The student is also successful in identifying the use of multimodality to subtly impress upon the readers
the effects of the products advertised. The eye contact that the women in the photos maintain with the
camera give the reader the impression that the women are looking directly at them. Furthermore, the
larger image, the cover of the book advertised, does display a man gaining the affections of an attractive
woman with little effort. I believe that the student could have noted the large size of the photo as well as
its placement at the very centre of the page. More than the title, this would have grabbed the attention of
a reader who was flipping through the pages. It would have also kept the reader’s attention on the
product as they literally would have had to read around the image.
“The use of multimodality is important in this text and you have done well at explaining the effects the
images have on the reader. However, it is also important to consider the physical layout of the text. For
example, consider why the main image is such a large size and why it is placed directly in the centre of
the text, going so far as to interrupt a paragraph.”
Lastly, I would remind the student of expectations for formal writing. The student did well in maintaining
an informal voice and tone throughout the response. However, their choice of vocabulary and attention to
grammar are areas I believe they can improve in.
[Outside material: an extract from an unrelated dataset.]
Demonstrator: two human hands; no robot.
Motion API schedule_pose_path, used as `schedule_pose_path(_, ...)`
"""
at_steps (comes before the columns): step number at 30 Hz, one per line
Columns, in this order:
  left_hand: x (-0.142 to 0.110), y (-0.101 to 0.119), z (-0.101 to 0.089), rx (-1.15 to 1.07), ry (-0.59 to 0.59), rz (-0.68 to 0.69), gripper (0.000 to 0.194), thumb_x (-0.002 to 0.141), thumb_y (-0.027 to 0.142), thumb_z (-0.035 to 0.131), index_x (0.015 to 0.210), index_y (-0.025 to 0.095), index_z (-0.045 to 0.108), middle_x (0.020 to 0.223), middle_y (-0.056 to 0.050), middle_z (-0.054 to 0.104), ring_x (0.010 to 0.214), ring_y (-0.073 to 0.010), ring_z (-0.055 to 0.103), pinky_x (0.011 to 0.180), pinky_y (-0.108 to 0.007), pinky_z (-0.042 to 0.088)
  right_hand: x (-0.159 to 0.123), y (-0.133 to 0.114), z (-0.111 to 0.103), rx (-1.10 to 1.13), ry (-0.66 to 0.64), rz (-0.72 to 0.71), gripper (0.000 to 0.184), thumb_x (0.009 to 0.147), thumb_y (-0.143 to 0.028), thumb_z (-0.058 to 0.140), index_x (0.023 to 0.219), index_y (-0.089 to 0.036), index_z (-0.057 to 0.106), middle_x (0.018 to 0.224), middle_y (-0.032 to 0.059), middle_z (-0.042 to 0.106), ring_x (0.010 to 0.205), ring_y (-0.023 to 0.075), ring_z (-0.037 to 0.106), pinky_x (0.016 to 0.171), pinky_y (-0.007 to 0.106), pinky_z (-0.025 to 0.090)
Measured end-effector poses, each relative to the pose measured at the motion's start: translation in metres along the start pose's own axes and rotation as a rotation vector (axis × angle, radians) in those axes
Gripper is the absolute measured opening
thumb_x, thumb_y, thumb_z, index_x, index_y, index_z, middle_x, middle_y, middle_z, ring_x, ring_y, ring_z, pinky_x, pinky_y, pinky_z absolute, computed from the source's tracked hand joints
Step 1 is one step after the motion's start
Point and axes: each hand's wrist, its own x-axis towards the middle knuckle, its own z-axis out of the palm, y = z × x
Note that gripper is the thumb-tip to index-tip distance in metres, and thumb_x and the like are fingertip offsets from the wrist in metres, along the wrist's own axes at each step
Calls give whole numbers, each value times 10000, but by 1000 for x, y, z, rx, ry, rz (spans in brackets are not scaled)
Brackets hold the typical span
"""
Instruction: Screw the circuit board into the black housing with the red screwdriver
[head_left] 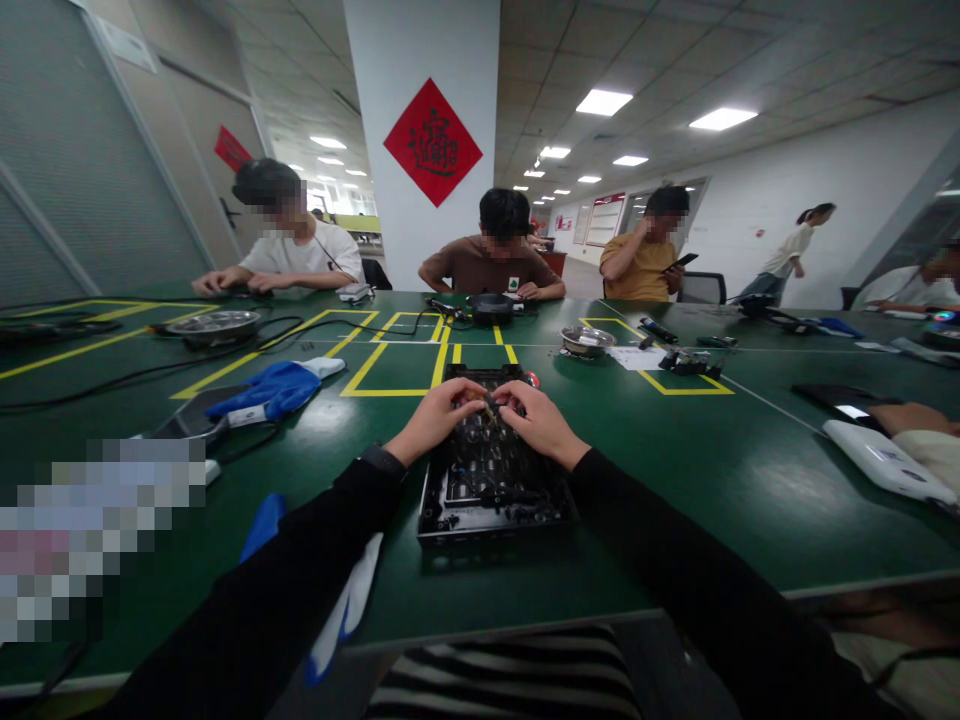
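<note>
An open black plastic case with compartments and small dark parts inside lies in front of me on the green table. Over its far half, my left hand and my right hand meet with bent, pinching fingers. Between the fingertips is a small brownish piece, too small to name. Both hands seem to touch it. A red round object shows just behind my right hand. Part of the case's far end is covered by the hands.
Blue-and-white gloves lie to the left, another glove near the front edge. Metal bowls, black parts and cables lie farther off. A white device is at right. Several people sit around the green table.
</note>
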Motion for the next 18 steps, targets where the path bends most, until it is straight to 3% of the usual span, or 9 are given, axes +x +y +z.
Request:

“You’ve done an excellent job of maintaining an informal tone throughout your response. The next step in
developing your writing skills could be to consider your choice of diction. For example, choosing to use
“advertisement” rather than using the casual slang of “advert” may be more appropriate for this style of
writing. Additionally, be sure to read through your work for any grammatical errors or choices that may be
improved upon.”
The end of the feedback provided should provide the student with a summary of their accomplishments
as well as outline the next steps for improvement. I believe it may also be beneficial to suggest methods
or resources for improvement in the feedback.
“This is a good start to developing the skills necessary to critically analyze texts. You’ve demonstrated a
clear degree of insight in identifying intention, the use of language, and the effects of multimodality. Keep
up the great work in continuing to develop these skills.”